Sumpah Pemuda, Ilmu Humaniora dan Integrasi Indonesia

Ilustrasi by detikcom

Setiap 28 Oktober, bangsa Indonesia memperingati peristiwa sumpah pemuda yaitu fondasi persatuan indonesia. Walaupun lahirnya Pancasila dan UUD 1945 di tahun 1945 telah umum dianggap sebagai tonggak persatuan Indonesia, tetapi sesungguhnya cikal bakal persatuan Indonesia adalah lahirnya sumpah pemuda pada 28 Oktober 1928. Di masa itu, pada 27-28 Oktober 1928, para pemuda dari berbagai daerah dan suku di Indonesia melakukan Kongres Pemuda II di Jakarta, dan tanggal 28 Oktober para pemuda mengikrarkan tiga hal, yaitu: satu tanah air, satu bangsa, dan satu bahasa.

Lantas, setelah Indonesia memperingati 95 tahun sumpah pemuda dan menginjak usia 78 tahun kemerdekaan, apakah nilai persatuan yang menjadi jiwa sumpah pemuda sudah sungguh diwujudkan dalam kehidupan berbangsa dan bernegara?

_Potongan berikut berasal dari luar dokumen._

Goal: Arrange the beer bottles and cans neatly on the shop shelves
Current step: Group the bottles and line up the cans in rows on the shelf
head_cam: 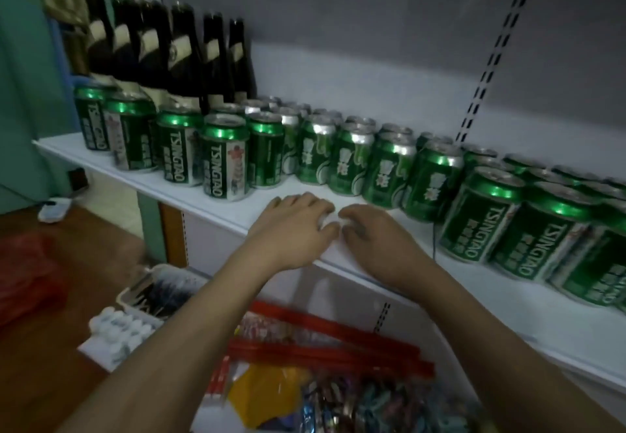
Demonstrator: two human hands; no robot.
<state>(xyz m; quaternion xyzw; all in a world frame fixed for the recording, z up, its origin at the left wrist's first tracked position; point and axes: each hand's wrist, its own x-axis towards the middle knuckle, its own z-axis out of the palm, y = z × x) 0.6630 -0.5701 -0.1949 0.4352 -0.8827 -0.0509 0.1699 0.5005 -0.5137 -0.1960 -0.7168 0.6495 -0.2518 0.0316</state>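
Green cans (342, 158) lined up across the white shelf (189, 202), just past both my hands.
Left hand (294, 225) and right hand (376, 236) rest fingertip to fingertip on the shelf edge, fingers loosely bent, holding nothing; dark bottles (169, 49) stand far left.

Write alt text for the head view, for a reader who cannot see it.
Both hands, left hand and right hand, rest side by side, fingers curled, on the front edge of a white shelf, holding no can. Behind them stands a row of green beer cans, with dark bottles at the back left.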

Kiranya belum. Indikasinya dapat dilihat pada kenyataan seperti: kecurigaan yang bermuatan sikap negatif terhadap orang atau kelompok dari identitas berbeda masih terjadi, kelompok keagaaman atau kepercayaan tertentu masih ada yang belum bisa melaksanakan hak keyakinannya secara penuh karena mendapatkan intimidasi dan diskriminasi, dan menguatnya politik identitas dalam beragam bentuknya yang mengancam integrasi bangsa.

Peran Ilmu-ilmu humaniora

Melihat kenyataan bahwa bangsa Indonesia belum sungguh mewujudkan spirit persatuan sumpah pemuda dalam kehidupan berbangsa dan bernegara, menjadi penting untuk menilik cara yang dapat ditempuh untuk meningkatkan rasa persatuan dari bangsa Indonesia yang terdiri atas kelompok identitas beragam, dengan tujuan akhirnya adalah integrasi bangsa Indonesia terus terpancang kuat. Terkait keperluan ini, gagasan Soedjatmoko (1922-1989) dalam karyanya The Humanities and Development (1986) menjadi penting untuk dikunjungi.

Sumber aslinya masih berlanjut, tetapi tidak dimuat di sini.